Começou a campanha eleitoral para a presidência da República e, pela primeira vez, não sei sinceramente em quem votar.

Não gosto do psicólogo que dá aulas de encorajamento ou lá o que é; tem uns óculos de massa muito feios e os incisivos muito afastados.

O senhor que abandonou os debates e se recusou a participar, merece a minha simpatia por isso; foi menos um chato que tivemos que aturar, mas acho que tem um abdómen demasiado proeminente para presidente. Ficava mal nas fotos oficiais.

Aquele rapazinho que trouxe as assinaturas num cabaz é apalhaçado e nunca gostei de palhaços.

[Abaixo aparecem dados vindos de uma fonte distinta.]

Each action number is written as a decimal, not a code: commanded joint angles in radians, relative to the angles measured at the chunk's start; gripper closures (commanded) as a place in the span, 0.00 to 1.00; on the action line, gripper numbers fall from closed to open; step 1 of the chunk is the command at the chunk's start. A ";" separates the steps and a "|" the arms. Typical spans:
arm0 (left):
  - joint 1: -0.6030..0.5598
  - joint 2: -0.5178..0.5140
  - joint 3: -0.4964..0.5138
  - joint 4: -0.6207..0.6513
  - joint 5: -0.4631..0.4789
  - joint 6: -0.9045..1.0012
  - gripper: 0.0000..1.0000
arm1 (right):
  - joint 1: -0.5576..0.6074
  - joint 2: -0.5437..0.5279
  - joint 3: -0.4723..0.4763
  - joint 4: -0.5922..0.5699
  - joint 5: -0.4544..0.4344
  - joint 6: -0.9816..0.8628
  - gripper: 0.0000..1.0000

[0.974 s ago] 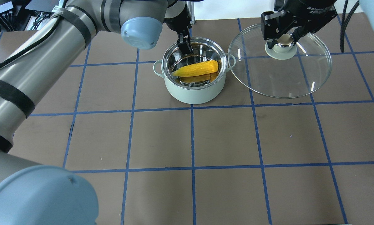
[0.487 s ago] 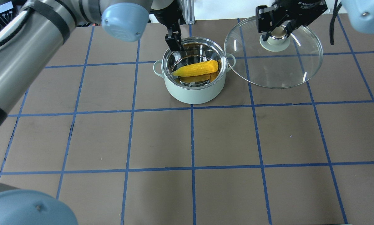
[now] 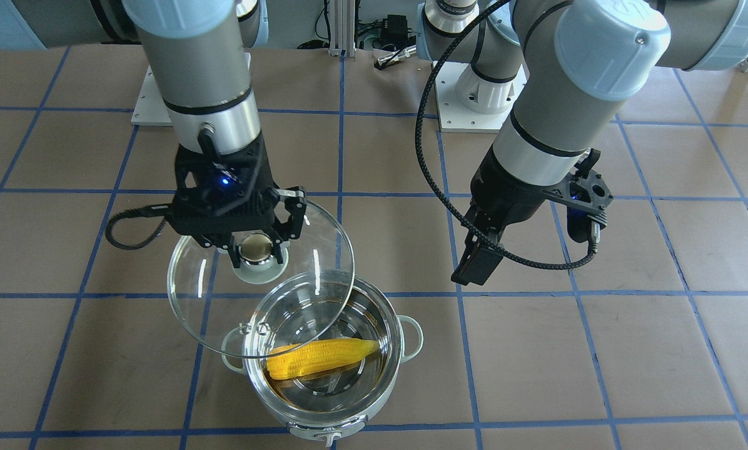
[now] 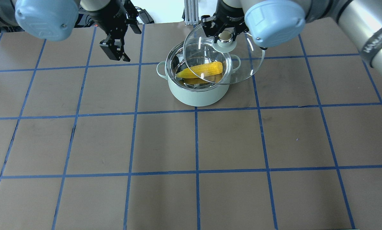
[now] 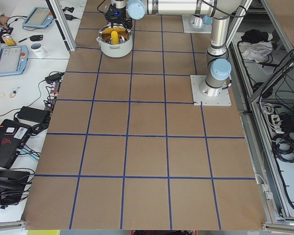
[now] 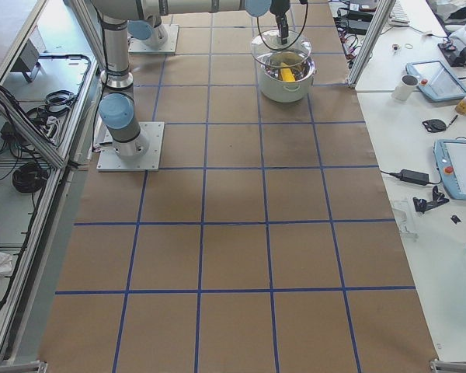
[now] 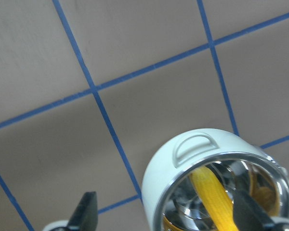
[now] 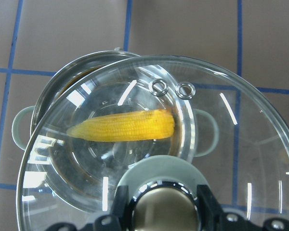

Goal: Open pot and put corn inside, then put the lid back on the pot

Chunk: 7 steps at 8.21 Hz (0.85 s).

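The mint-green pot stands open at the table's far middle, with the yellow corn lying in it. My right gripper is shut on the beige knob of the clear glass lid. It holds the lid over the pot's right-rear part, off-centre. The right wrist view looks through the lid at the corn. My left gripper is open and empty, left of the pot and apart from it. Its fingertips show spread wide, with the pot between them in the view.
The brown table carries a blue tape grid. In the front-facing view the lid overlaps the pot, and the left gripper hangs behind it on that view's right. Both arm bases stand at the back.
My left gripper has pulled out of the pot's rear rim and moved left. My right gripper has carried the lid left, from beside the pot to partly over it.
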 commanded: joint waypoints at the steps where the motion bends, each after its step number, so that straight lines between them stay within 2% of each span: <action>1: 0.024 0.069 -0.119 -0.001 0.113 0.230 0.00 | 0.090 0.130 -0.032 -0.113 -0.034 0.120 0.60; 2: 0.024 0.065 -0.116 0.003 0.115 0.317 0.00 | 0.090 0.149 -0.035 -0.139 -0.030 0.123 0.60; 5: 0.021 0.060 -0.128 0.003 0.115 0.327 0.00 | 0.090 0.221 -0.049 -0.161 -0.023 0.119 0.60; 7: 0.021 0.054 -0.128 0.003 0.115 0.327 0.00 | 0.090 0.230 -0.058 -0.170 -0.023 0.116 0.60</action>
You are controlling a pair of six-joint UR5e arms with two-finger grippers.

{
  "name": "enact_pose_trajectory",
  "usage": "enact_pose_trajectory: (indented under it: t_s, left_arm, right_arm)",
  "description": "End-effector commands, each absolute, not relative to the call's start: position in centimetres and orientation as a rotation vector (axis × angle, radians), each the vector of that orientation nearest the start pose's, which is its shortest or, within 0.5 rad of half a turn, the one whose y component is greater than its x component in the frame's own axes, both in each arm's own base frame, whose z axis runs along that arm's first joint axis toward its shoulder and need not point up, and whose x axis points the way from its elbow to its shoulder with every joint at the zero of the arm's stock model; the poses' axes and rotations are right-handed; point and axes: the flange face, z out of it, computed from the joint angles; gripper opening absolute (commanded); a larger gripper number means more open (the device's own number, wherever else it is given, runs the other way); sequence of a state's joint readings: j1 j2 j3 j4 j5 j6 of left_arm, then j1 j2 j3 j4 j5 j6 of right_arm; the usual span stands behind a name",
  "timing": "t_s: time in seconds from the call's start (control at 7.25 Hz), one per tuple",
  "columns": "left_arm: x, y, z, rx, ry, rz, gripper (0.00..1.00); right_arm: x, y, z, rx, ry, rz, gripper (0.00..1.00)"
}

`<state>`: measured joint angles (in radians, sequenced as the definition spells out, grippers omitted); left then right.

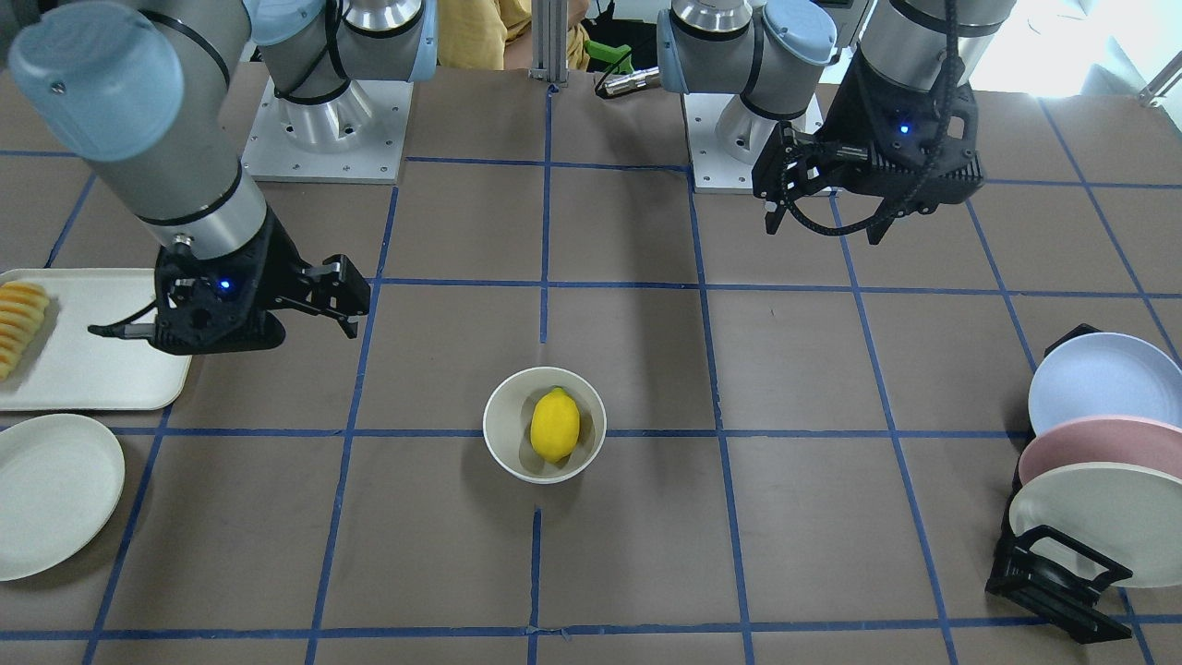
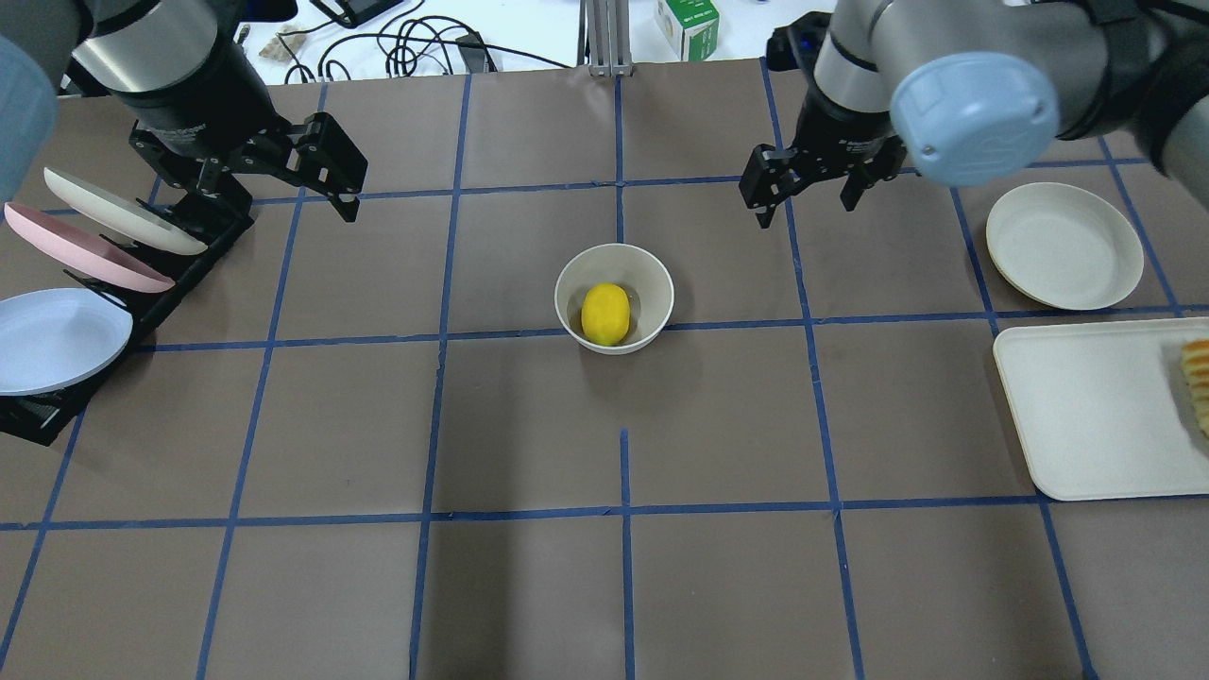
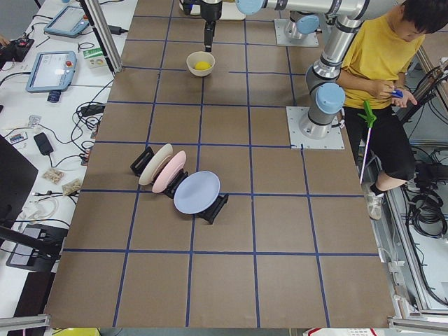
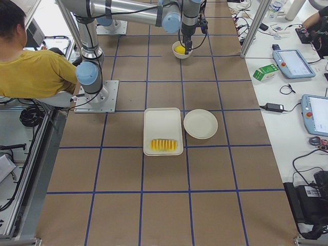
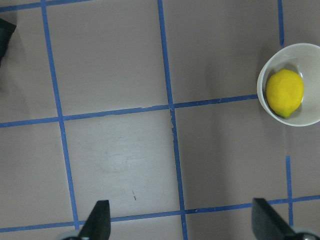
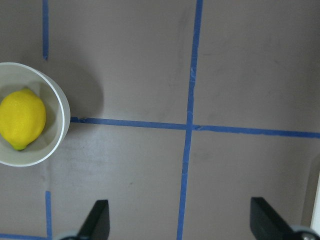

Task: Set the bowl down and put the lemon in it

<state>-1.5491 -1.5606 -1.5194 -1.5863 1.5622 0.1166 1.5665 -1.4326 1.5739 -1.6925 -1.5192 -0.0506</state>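
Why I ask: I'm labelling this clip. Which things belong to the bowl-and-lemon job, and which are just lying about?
Job: bowl; lemon, lying in the bowl; left gripper and right gripper, both open, empty.
Lying about: shallow cream plate; tray with sliced yellow food; three racked plates.

No legible text, label, brand or number anywhere.
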Motion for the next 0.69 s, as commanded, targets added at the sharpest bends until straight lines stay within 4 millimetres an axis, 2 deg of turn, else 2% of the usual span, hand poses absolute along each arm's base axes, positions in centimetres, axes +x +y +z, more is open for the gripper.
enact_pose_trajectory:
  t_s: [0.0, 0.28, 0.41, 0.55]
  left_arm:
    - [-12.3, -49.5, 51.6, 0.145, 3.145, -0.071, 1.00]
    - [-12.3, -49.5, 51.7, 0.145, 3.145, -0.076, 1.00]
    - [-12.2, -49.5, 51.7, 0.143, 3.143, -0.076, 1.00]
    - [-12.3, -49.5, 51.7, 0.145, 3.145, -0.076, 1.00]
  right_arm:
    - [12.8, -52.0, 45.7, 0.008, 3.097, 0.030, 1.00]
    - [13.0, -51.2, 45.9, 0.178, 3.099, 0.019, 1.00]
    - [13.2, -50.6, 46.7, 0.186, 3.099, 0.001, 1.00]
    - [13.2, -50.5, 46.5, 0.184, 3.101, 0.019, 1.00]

O Neto tem idade para ser avô.

O Morais diz que é limpinho mas não gosto do penteado e algo me diz que ali há gato escondido.

O ex-padre é a contradição em pessoa: católico e comunista? Se a religião continua a ser o ópio do povo, o comunismo será a naloxona?

A Marisa tem boa voz para o fado, não para discursar no 10 de Junho.

A de Belém é muito pequena; mal chegaria ao microfone das Nações Unidas, quando o secretário-geral da ONU, António Guterres, a convidasse para discursar.

O Nóvoa tem um nome bom demais para trocadilhos e ninguém sabe onde estava no 25 de Abril, 28 de Setembro, 11 de Março e 25 de Novembro, da parte da tarde.

Finalmente, o candidato que é como a pescada, que antes de o ser já o era, é um fiasco. Afinal, depois de décadas de comentário político, não tem opinião sobre nada.

Pensando bem, deve ser por isso que vai ganhar as eleições.

Cavaco, qual eucalipto, que tudo seca à sua volta, até a Presidência da República secou!